使途が決まった補助金は安定的に見える一方、自治体が地域の実情に合わせて配分を変える自由を奪う。一般財源化は、こうした特定財源を廃止して使途を限定しない財源に振り替える改革を指し、自治体の裁量を広げる狙いを持つ。三位一体改革では国庫補助負担金の廃止・縮減が大規模に進み、税源移譲と交付税措置によって一般財源へ切り替えられた。
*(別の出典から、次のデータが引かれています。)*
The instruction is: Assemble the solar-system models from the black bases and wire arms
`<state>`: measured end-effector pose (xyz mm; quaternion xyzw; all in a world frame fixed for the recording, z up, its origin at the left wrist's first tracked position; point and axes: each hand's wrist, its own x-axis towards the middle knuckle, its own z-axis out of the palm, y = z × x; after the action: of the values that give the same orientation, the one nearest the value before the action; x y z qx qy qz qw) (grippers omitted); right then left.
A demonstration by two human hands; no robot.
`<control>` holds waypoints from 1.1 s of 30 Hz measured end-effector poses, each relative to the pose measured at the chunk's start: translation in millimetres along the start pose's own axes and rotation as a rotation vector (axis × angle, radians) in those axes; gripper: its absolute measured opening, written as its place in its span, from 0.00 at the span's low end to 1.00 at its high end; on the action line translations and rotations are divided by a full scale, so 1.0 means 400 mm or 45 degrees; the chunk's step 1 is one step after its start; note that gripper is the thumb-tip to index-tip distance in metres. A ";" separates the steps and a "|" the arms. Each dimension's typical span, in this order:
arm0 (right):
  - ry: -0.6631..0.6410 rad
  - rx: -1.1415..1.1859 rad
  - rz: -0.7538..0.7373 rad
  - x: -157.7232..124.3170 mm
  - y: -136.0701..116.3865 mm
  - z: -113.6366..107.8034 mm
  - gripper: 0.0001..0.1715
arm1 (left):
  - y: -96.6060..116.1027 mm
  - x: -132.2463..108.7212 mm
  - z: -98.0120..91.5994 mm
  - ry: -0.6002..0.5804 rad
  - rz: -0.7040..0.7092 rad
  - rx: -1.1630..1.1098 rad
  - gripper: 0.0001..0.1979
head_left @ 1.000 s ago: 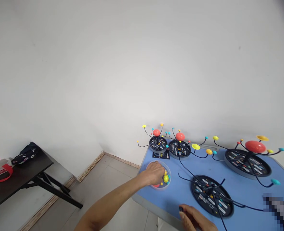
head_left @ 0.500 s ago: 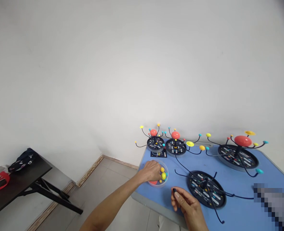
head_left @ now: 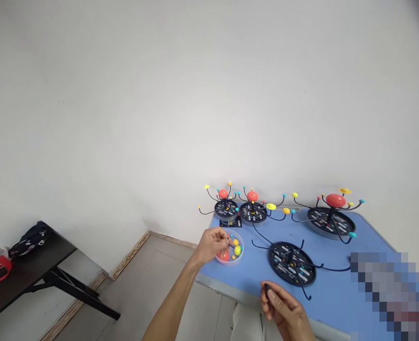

道路特定財源の一般財源化のように、目的税・特定財源そのものを一般財源に組み替える例もある。ただし一般財源化は財源保障の手厚さと裏腹の関係にあり、補助金時代に確保されていた額が交付税の算定や税収の動向次第で目減りすれば、結果として事業の財源が細るおそれもある。財源の自由度と安定性のどちらを重視するかが、一般財源化をめぐる議論の核心となる。
三位一体改革と財源保障の縮小
一般財源化を大規模に進めたのが、二〇〇四年度から始まった三位一体改革である。国庫補助負担金の廃止・縮減、それに見合う税源移譲、地方交付税の見直しを一体で行うもので、補助金で縛られていた財源の相当部分が一般財源に切り替わった。自治体は使途の裁量を得た反面、補助金時代には事業費に応じて確保されていた財源保障が薄まり、税源移譲後の税収が伸び悩む団体や交付税の算定で十分に補われない団体では、実質的な財源が減る結果も生じた。一般財源化は「自由と引き換えに保障を手放す」性格を持ち、自治体間の財政力格差を拡大させる側面が指摘される。
道路特定財源の一般財源化
特定財源そのものを組み替えた代表例が、二〇〇九年の道路特定財源の一般財源化である。揮発油税や軽油引取税などは道路整備に使途を限定する特定財源だったが、道路整備需要の変化と使途の硬直性が問われ、一般財源に切り替えられた。これにより、それまで道路にしか充てられなかった財源を福祉や教育など他の行政分野にも配分できるようになった。一方で、道路整備を安定的に支えてきた財源の枠組みが失われ、老朽化したインフラの更新財源をどう確保するかという新たな課題も生んだ。特定財源の一般財源化は、使途の自由度と特定分野の財源安定性のトレードオフを端的に示す。